Problem
Go through the entries below and copy each line that holds the word "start".

Records contained in a dataset:
((
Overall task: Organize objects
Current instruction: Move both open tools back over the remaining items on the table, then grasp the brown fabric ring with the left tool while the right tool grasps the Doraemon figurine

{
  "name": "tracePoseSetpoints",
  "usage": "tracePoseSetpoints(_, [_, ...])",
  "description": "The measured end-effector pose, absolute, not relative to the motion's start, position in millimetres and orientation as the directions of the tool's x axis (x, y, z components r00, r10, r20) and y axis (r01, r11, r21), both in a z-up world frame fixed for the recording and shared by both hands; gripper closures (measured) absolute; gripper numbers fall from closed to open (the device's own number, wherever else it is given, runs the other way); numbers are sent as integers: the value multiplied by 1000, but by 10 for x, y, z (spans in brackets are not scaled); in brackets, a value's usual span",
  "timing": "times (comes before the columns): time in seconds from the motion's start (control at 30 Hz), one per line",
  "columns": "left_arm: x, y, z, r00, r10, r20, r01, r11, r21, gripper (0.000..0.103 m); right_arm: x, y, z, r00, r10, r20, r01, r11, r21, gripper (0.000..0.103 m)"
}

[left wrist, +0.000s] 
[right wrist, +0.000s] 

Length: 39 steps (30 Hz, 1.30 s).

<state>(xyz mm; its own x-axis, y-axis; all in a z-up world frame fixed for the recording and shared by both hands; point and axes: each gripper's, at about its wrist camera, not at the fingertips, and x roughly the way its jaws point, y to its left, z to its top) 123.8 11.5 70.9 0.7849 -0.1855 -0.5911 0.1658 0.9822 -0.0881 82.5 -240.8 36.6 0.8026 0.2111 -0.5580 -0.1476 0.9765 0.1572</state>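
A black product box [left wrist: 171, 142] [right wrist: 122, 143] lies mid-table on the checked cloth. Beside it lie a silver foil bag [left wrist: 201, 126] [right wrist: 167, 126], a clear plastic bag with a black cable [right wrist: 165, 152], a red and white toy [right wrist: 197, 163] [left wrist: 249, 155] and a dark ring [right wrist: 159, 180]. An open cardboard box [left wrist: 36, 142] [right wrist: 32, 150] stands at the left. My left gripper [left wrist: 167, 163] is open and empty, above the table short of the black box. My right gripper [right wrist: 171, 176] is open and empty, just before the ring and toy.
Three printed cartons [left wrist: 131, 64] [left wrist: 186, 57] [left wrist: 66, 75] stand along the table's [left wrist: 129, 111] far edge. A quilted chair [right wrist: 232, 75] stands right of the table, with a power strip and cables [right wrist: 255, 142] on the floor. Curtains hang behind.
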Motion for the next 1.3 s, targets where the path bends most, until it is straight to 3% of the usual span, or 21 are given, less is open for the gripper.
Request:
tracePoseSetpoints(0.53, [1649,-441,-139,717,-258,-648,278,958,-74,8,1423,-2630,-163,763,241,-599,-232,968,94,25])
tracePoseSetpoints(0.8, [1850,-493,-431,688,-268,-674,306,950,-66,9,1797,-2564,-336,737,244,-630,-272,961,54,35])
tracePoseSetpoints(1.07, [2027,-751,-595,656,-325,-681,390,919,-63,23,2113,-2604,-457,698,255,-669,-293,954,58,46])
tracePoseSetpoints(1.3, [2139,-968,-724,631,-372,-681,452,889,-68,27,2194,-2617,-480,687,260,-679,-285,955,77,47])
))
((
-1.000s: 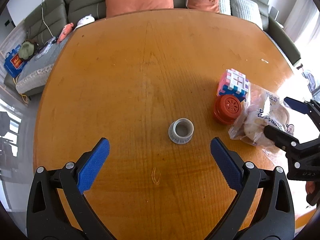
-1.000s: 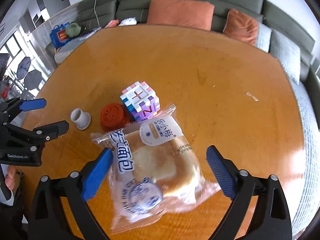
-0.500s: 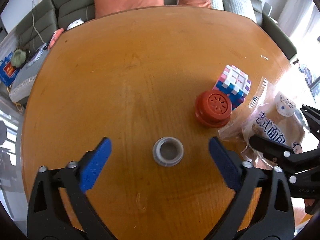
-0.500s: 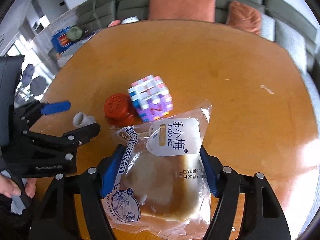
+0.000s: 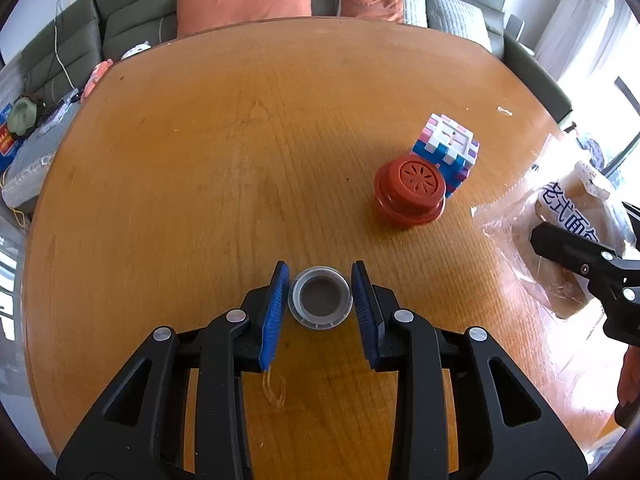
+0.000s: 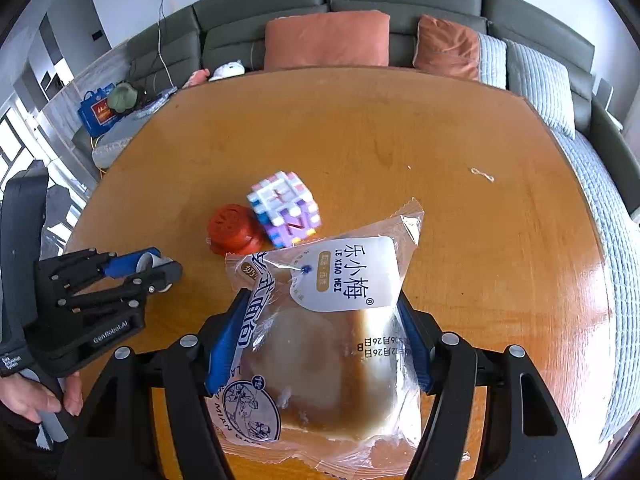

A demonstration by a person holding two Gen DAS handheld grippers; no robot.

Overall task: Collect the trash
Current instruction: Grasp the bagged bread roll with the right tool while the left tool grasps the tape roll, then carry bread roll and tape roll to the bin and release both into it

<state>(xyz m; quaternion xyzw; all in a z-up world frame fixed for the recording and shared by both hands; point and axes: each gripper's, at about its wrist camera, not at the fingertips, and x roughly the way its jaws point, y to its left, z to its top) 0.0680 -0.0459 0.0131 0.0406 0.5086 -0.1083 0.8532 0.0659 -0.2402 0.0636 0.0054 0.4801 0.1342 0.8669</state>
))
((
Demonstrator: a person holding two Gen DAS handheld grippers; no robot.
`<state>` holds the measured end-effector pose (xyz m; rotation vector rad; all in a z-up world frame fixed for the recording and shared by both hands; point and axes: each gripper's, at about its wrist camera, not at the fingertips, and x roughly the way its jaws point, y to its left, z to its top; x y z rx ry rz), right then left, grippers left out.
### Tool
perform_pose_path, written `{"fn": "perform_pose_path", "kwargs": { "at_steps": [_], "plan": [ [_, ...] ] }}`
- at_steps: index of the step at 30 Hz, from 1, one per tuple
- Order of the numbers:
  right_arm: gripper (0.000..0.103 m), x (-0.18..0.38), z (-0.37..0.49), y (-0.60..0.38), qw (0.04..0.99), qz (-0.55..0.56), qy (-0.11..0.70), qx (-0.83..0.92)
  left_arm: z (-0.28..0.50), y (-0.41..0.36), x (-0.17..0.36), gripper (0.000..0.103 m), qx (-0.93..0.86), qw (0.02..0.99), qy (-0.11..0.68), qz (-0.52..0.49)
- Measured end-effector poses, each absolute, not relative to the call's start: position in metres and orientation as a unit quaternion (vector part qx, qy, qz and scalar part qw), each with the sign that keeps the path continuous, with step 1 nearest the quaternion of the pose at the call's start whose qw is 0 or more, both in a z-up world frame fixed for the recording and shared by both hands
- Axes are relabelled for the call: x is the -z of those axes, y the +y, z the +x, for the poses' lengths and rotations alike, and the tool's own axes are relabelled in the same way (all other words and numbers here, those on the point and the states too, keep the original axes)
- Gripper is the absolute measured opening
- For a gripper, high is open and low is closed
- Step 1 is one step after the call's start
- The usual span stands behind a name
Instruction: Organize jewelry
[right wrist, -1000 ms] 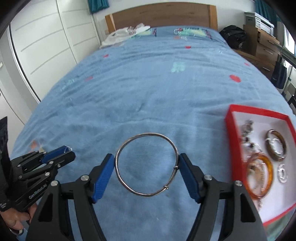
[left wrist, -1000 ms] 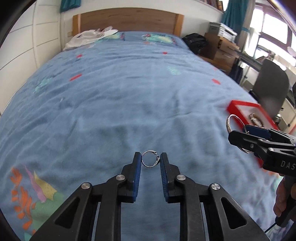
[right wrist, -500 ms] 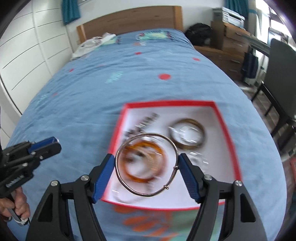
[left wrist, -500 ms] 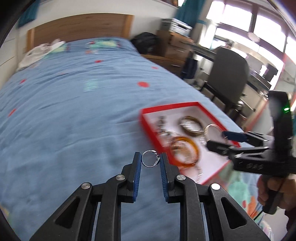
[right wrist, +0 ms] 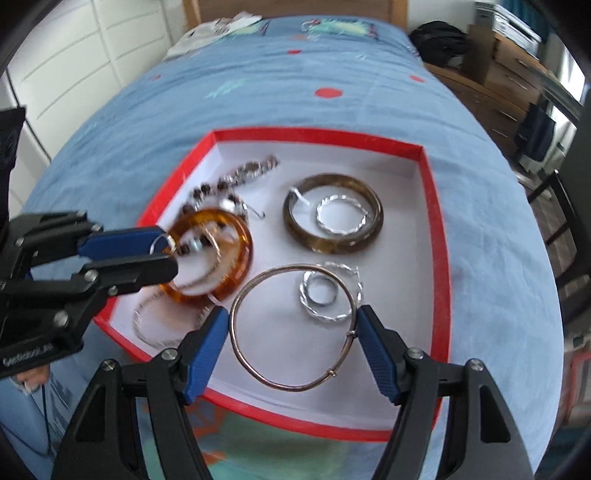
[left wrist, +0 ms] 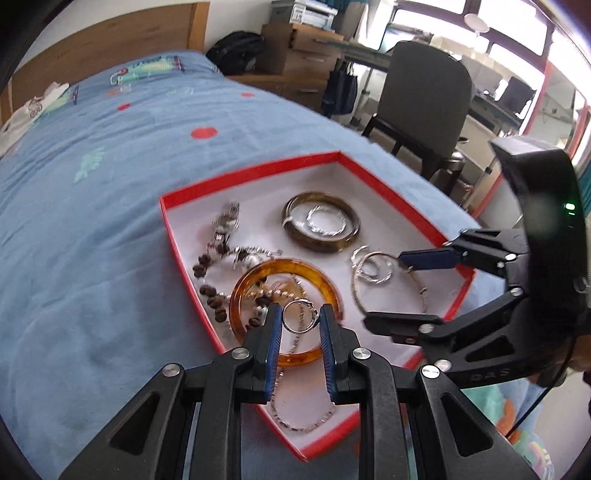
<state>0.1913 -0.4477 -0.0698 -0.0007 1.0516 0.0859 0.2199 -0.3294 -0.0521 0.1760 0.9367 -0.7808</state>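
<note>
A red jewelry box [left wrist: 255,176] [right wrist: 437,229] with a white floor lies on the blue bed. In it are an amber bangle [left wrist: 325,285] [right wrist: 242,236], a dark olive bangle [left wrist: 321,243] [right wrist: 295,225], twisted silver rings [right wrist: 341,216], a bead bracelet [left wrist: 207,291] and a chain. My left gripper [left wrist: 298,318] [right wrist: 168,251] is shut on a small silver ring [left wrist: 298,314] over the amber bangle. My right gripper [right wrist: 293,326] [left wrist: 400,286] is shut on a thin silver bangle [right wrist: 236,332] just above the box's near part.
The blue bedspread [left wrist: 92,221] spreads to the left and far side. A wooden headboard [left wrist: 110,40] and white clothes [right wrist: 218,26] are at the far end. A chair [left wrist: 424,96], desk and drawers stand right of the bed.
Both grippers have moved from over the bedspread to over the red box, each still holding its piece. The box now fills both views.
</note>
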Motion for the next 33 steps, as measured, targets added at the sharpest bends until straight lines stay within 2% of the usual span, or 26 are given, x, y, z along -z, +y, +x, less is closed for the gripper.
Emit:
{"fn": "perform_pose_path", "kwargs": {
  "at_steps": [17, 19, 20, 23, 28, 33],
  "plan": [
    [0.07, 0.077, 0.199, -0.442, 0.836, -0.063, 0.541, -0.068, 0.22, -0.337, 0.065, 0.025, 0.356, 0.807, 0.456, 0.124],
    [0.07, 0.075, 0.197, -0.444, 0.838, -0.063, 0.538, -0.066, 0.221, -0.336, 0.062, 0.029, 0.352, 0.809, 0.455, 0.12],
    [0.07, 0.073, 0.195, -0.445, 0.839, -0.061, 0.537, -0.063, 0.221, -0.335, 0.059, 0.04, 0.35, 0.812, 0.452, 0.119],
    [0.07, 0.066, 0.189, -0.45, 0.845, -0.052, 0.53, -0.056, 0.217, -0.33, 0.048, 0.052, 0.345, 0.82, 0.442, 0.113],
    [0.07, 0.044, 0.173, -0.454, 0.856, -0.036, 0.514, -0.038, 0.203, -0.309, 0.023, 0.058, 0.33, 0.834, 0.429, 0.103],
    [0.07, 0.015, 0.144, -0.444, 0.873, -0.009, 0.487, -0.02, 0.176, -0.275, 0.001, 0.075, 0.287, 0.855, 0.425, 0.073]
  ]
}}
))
Response to the exercise
  "description": "The measured end-effector pose, absolute, not relative to the motion's start, position in millimetres and orientation as the directions of the tool's x axis (x, y, z components r00, r10, r20) and y axis (r01, r11, r21), both in a z-up world frame fixed for the recording and shared by both hands; gripper closures (measured) absolute; gripper numbers fall from closed to open (the device's own number, wherever else it is given, runs the other way); numbers are sent as integers: the value multiplied by 1000, but by 10 for x, y, z (spans in brackets are not scaled); in brackets, a value's usual span",
  "timing": "times (comes before the columns): time in seconds from the motion's start (control at 30 Hz), one per line",
- Measured end-effector poses, each absolute, not relative to the call's start: position in metres and orientation as a unit quaternion (vector part qx, qy, qz and scalar part qw), each with the sign that keeps the path continuous, with step 1 nearest the quaternion of the pose at the call's start whose qw is 0 or more, both in a z-up world frame fixed for the recording and shared by both hands
- Step 1 is one step after the call's start

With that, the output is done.